Exercise requirements: Line by line, return the data exactly as shown.

----- Given material -----

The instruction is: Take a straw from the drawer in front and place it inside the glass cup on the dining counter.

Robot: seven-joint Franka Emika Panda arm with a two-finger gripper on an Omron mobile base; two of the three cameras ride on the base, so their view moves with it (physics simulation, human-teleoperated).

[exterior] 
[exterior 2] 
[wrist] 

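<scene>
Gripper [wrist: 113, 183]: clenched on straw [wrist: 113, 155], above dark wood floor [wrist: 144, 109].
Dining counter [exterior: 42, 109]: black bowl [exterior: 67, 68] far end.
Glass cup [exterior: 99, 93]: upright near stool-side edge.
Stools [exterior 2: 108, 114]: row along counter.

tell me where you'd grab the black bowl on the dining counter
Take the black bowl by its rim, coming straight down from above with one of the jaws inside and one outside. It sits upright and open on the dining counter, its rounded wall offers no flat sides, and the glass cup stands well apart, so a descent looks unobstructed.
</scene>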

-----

Written solution:
The instruction is: Take a straw from the drawer in front and place it inside the glass cup on the dining counter.

Robot: seven-joint Franka Emika Panda arm with a two-finger gripper on an Omron mobile base; two of the three cameras ride on the base, so their view moves with it (physics simulation, human-teleoperated).

[exterior] 
[exterior 2] 
[wrist] 

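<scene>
Gripper [wrist: 113, 183]: clenched on straw [wrist: 113, 155], above dark wood floor [wrist: 144, 109].
Dining counter [exterior: 42, 109]: black bowl [exterior: 67, 68] far end.
Glass cup [exterior: 99, 93]: upright near stool-side edge.
Stools [exterior 2: 108, 114]: row along counter.

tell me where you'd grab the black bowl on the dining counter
Take the black bowl by its rim, coming straight down from above with one of the jaws inside and one outside. It sits upright and open on the dining counter, its rounded wall offers no flat sides, and the glass cup stands well apart, so a descent looks unobstructed.
</scene>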

No additional answer is needed here.